Could you repeat all of the entries word for word, minus any pictures?
*** Excerpted data Section Begins ***
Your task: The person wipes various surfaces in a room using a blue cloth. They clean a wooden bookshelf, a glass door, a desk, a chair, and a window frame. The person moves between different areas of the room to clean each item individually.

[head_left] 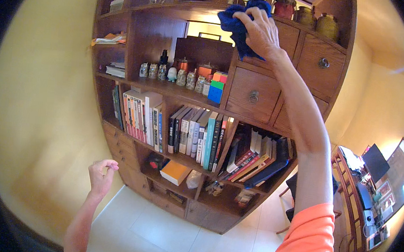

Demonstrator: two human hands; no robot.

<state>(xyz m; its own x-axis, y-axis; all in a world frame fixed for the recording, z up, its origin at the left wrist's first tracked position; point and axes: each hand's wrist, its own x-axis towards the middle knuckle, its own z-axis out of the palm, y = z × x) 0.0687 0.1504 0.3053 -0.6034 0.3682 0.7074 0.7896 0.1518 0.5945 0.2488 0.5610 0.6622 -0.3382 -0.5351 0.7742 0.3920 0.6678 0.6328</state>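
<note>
Head view: we see the right hand (261,34) raised to the upper part of the bookcase (167,91), fingers and thumb clamped round a bunched blue cloth (230,22). The cloth lies across the bookcase's upper shelf edge, over the drawers; whether it presses on the wood, we cannot tell. Our left hand (102,177) hangs in the air at the bookcase's lower left, fingers curled inward with nothing seen in them; whether thumb and fingertips meet, we cannot tell.

We judge the loose folds to be the main hazard: a sideways sweep could catch the red jar (284,6) or the olive jars (327,24) at the bookcase's upper right and topple them. If the arm dropped carelessly, a trailing corner might brush the coloured cube (217,87) on the bookcase's middle shelf, or the little figurines (181,77) lined up beside it.

The cloth looks soft, crumpled and matte, with pointed corners hanging. We see brown, grained wood throughout the bookcase, and a round metal pull (253,97) on a square drawer front. The jars are squat and rounded, the cube is sharp-edged and block-coloured, and the upright books (199,130) below make flat, narrow spines.
</note>
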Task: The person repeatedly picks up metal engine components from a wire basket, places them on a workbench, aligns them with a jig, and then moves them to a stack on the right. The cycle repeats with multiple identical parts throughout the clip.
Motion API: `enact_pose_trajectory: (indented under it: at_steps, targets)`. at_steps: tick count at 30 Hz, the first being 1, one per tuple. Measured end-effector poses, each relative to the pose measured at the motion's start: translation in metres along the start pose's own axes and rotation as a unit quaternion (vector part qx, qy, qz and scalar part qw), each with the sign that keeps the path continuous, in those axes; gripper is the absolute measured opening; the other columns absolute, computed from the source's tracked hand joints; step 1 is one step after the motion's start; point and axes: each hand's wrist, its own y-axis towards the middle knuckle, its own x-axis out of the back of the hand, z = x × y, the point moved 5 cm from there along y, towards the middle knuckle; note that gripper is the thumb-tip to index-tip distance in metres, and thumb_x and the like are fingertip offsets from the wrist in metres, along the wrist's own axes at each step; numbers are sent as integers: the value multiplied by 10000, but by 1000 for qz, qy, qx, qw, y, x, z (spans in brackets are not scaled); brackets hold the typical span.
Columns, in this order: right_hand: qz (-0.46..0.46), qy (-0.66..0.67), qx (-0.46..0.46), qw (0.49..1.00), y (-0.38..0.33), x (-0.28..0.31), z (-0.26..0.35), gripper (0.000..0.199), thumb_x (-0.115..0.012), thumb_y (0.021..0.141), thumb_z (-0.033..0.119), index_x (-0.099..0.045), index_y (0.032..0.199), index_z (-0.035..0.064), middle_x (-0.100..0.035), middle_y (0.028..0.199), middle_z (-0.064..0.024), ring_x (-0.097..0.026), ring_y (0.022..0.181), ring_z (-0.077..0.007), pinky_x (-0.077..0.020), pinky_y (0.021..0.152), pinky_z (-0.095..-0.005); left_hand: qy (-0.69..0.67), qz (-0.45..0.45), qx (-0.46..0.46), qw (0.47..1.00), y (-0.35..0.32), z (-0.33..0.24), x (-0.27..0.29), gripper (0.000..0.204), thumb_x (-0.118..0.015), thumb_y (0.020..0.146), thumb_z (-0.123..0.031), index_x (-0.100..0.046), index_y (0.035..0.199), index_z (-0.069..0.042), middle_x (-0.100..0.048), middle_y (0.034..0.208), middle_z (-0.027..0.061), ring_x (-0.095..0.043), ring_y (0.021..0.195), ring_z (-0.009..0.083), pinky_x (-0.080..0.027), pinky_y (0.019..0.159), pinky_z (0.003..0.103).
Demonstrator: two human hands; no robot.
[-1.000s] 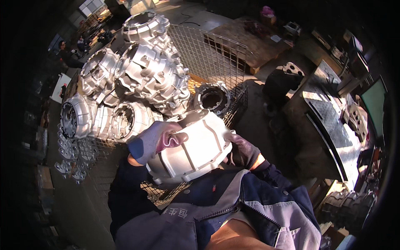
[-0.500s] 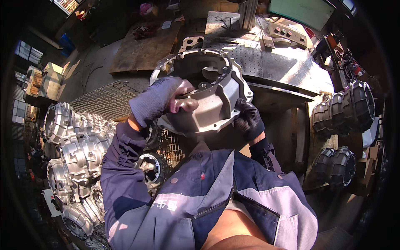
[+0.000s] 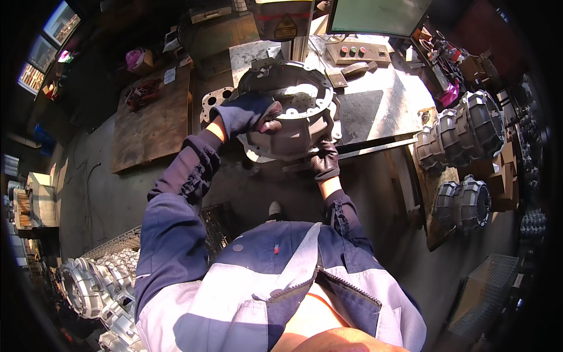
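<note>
I hold a large bell-shaped cast metal housing [image 3: 293, 111] out in front of me, its open flanged mouth facing up. My left hand [image 3: 246, 114], in a dark glove, grips its left rim. My right hand [image 3: 324, 161], also gloved, supports its lower right side. The housing hangs over the front edge of a metal workbench [image 3: 375, 111].
A control box with coloured buttons [image 3: 358, 53] sits on the bench under a screen [image 3: 378, 16]. More grey housings [image 3: 463, 132] rest on a stand at right. A wire cage with several housings [image 3: 97, 281] is at lower left. A wooden board [image 3: 152, 117] lies left.
I have turned right from the wire cage of castings, carrying the housing up and over to the metal workbench. Both hands kept their grip.
</note>
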Motion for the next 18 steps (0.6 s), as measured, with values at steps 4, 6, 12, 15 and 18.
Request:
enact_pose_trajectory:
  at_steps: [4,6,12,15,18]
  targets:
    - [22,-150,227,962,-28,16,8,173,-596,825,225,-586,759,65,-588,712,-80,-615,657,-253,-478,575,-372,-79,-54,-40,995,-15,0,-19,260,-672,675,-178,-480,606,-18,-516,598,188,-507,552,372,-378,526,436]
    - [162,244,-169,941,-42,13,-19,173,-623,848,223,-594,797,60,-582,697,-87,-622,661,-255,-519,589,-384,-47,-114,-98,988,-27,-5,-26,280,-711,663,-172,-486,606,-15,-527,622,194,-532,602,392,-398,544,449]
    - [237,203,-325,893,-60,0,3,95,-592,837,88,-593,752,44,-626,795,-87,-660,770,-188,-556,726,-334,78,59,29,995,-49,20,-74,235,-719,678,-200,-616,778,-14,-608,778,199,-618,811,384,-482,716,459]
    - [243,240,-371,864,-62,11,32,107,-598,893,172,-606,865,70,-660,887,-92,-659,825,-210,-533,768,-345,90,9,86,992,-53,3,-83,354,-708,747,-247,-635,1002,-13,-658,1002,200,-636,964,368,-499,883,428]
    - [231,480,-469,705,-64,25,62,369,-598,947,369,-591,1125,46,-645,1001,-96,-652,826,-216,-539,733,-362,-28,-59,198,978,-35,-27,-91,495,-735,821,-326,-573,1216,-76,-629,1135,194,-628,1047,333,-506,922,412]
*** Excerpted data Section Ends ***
Expected answer:
Your task: The person wipes various surfaces in a room using a blue cloth. They clean a wooden bookshelf, a glass door, a desk, a chair, and a window frame. The person moves between different areas of the room to clean each item individually.

[head_left] 

Demonstrator: two human hands; no robot.

<state>(xyz m; its own x-axis, y-axis; all in a world frame fixed for the recording, z up, its origin at the left wrist's first tracked position; point and axes: each hand's wrist, its own x-axis towards the middle knuckle, its own z-axis out of the palm, y = z × x) 0.0687 0.1504 0.3053 -0.6034 0.3682 0.7074 0.7896 0.1518 0.5945 0.2488 0.5610 0.6622 -0.3382 -0.5351 0.7742 0.3920 0.6678 0.6328</state>
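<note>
Head view: we see the right hand (261,34) raised to the upper part of the bookcase (167,91), fingers and thumb clamped round a bunched blue cloth (230,22). The cloth lies across the bookcase's upper shelf edge, over the drawers; whether it presses on the wood, we cannot tell. Our left hand (102,177) hangs in the air at the bookcase's lower left, fingers curled inward with nothing seen in them; whether thumb and fingertips meet, we cannot tell.

We judge the loose folds to be the main hazard: a sideways sweep could catch the red jar (284,6) or the olive jars (327,24) at the bookcase's upper right and topple them. If the arm dropped carelessly, a trailing corner might brush the coloured cube (217,87) on the bookcase's middle shelf, or the little figurines (181,77) lined up beside it.

The cloth looks soft, crumpled and matte, with pointed corners hanging. We see brown, grained wood throughout the bookcase, and a round metal pull (253,97) on a square drawer front. The jars are squat and rounded, the cube is sharp-edged and block-coloured, and the upright books (199,130) below make flat, narrow spines.
</note>
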Task: The person repeatedly picks up metal engine components from a wire basket, places them on a workbench, aligns them with a jig, and then moves them to a stack on the right. The cycle repeats with multiple identical parts throughout the clip.
Motion API: `enact_pose_trajectory: (indented under it: at_steps, targets)`. at_steps: tick count at 30 Hz, the first being 1, one per tuple. Measured end-effector poses, each relative to the pose measured at the motion's start: translation in metres along the start pose's own axes and rotation as a unit quaternion (vector part qx, qy, qz and scalar part qw), each with the sign that keeps the path continuous, in those axes; gripper is the absolute measured opening; the other columns absolute, computed from the source's tracked hand joints; step 1 is one step after the motion's start; point and axes: each hand's wrist, its own y-axis towards the middle knuckle, its own x-axis out of the back of the hand, z = x × y, the point moved 5 cm from there along y, towards the middle knuckle; note that gripper is the thumb-tip to index-tip distance in metres, and thumb_x and the like are fingertip offsets from the wrist in metres, along the wrist's own axes at each step; numbers are sent as integers: the value multiplied by 10000, but by 1000 for qz, qy, qx, qw, y, x, z (spans in brackets are not scaled); brackets hold the typical span.
Columns, in this order: right_hand: qz (-0.46..0.46), qy (-0.66..0.67), qx (-0.46..0.46), qw (0.49..1.00), y (-0.38..0.33), x (-0.28..0.31), z (-0.26..0.35), gripper (0.000..0.199), thumb_x (-0.115..0.012), thumb_y (0.021..0.141), thumb_z (-0.033..0.119), index_x (-0.099..0.045), index_y (0.032..0.199), index_z (-0.035..0.064), middle_x (-0.100..0.035), middle_y (0.028..0.199), middle_z (-0.064..0.024), ring_x (-0.097..0.026), ring_y (0.022..0.181), ring_z (-0.077..0.007), pinky_x (-0.077..0.020), pinky_y (0.021..0.152), pinky_z (-0.095..-0.005); left_hand: qy (-0.69..0.67), qz (-0.45..0.45), qx (-0.46..0.46), qw (0.47..1.00), y (-0.35..0.32), z (-0.33..0.24), x (-0.27..0.29), gripper (0.000..0.204), thumb_x (-0.118..0.015), thumb_y (0.020..0.146), thumb_z (-0.123..0.031), index_x (-0.100..0.046), index_y (0.035..0.199), index_z (-0.069..0.042), middle_x (-0.100..0.048), middle_y (0.034..0.208), middle_z (-0.027..0.061), ring_x (-0.095..0.043), ring_y (0.021..0.195), ring_z (-0.009..0.083), pinky_x (-0.080..0.027), pinky_y (0.019..0.159), pinky_z (0.003..0.103).
Demonstrator: two human hands; no robot.
[-1.000s] 
[-0.500s] 
[+0.000s] 
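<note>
I hold a large bell-shaped cast metal housing [image 3: 293, 111] out in front of me, its open flanged mouth facing up. My left hand [image 3: 246, 114], in a dark glove, grips its left rim. My right hand [image 3: 324, 161], also gloved, supports its lower right side. The housing hangs over the front edge of a metal workbench [image 3: 375, 111].
A control box with coloured buttons [image 3: 358, 53] sits on the bench under a screen [image 3: 378, 16]. More grey housings [image 3: 463, 132] rest on a stand at right. A wire cage with several housings [image 3: 97, 281] is at lower left. A wooden board [image 3: 152, 117] lies left.
I have turned right from the wire cage of castings, carrying the housing up and over to the metal workbench. Both hands kept their grip.
</note>
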Motion for the next 18 steps (0.6 s), as measured, with values at steps 4, 6, 12, 15 and 18.
Request:
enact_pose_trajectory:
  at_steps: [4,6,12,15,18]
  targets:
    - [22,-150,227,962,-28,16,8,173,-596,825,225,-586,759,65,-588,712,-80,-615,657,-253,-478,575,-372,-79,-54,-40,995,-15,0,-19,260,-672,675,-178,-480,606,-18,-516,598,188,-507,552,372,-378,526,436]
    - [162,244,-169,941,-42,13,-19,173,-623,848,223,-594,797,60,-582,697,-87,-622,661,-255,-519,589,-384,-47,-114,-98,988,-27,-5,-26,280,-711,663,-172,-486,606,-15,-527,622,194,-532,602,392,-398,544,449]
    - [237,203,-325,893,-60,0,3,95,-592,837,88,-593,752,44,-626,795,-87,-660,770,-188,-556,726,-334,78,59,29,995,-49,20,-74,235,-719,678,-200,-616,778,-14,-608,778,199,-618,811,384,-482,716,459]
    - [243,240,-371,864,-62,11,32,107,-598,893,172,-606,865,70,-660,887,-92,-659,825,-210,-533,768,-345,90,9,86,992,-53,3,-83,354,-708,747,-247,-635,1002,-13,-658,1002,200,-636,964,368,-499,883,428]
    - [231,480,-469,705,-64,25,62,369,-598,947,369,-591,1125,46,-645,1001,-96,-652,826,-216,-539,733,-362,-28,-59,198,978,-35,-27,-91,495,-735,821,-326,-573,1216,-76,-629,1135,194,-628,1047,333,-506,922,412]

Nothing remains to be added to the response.